** Supplied information follows **

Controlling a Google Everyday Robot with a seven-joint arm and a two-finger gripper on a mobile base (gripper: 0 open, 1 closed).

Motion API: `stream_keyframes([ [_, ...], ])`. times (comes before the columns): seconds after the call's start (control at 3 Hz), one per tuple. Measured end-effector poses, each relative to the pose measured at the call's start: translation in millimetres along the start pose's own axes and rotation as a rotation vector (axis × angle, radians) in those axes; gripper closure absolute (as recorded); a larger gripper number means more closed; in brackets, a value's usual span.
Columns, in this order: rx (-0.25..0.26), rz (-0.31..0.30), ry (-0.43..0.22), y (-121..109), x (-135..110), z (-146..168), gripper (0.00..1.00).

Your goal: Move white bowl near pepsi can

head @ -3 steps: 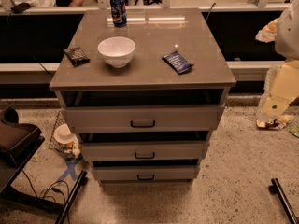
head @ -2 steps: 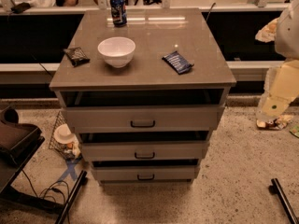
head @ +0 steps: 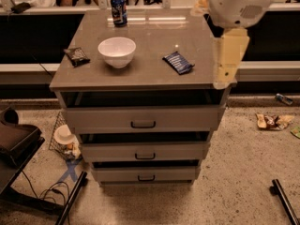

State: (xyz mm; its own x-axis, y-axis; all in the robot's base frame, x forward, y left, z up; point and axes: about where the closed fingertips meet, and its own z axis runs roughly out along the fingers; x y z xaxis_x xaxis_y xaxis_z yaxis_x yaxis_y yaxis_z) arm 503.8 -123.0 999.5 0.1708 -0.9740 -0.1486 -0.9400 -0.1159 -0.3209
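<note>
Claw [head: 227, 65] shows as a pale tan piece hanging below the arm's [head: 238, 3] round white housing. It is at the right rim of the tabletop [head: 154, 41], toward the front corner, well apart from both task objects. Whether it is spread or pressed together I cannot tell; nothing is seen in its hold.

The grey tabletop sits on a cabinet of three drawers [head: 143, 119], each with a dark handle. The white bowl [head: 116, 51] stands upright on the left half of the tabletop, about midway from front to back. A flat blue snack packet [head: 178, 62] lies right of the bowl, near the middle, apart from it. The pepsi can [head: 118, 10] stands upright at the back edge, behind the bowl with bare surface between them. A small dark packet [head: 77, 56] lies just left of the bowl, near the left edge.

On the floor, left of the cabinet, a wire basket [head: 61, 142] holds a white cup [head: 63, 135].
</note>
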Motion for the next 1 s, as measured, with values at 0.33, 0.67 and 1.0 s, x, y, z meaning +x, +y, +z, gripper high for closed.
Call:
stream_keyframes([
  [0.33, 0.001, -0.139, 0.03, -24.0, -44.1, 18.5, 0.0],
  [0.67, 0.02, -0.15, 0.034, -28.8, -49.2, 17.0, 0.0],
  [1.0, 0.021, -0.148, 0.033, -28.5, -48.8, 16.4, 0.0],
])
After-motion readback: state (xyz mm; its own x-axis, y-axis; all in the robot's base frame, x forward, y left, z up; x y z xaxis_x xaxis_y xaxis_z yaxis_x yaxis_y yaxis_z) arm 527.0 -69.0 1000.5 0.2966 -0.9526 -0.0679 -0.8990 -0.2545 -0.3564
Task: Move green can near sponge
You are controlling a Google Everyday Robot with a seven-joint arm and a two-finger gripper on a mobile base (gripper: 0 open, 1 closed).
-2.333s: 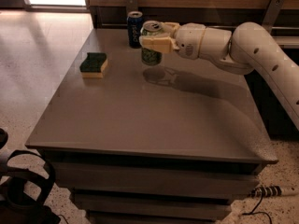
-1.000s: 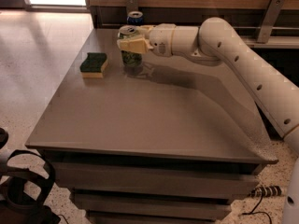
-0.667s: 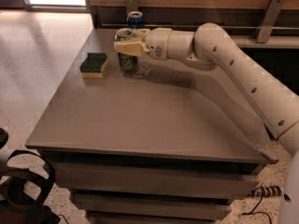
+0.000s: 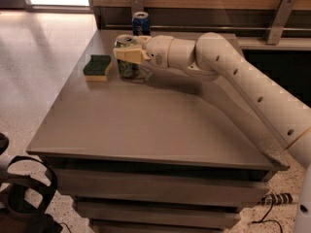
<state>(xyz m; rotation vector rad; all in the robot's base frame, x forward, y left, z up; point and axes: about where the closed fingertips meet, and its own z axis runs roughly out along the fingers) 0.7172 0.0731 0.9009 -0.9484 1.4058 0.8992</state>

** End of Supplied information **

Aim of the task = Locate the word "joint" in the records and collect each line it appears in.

Your response =
Controlling a Google Everyday Robot with a seven-joint arm and a two-finger gripper on a mobile base (gripper: 0 open, 1 closed).
You are controlling a Google Everyday Robot with a seven-joint arm and a two-finger gripper on a mobile base (gripper: 0 open, 1 closed).

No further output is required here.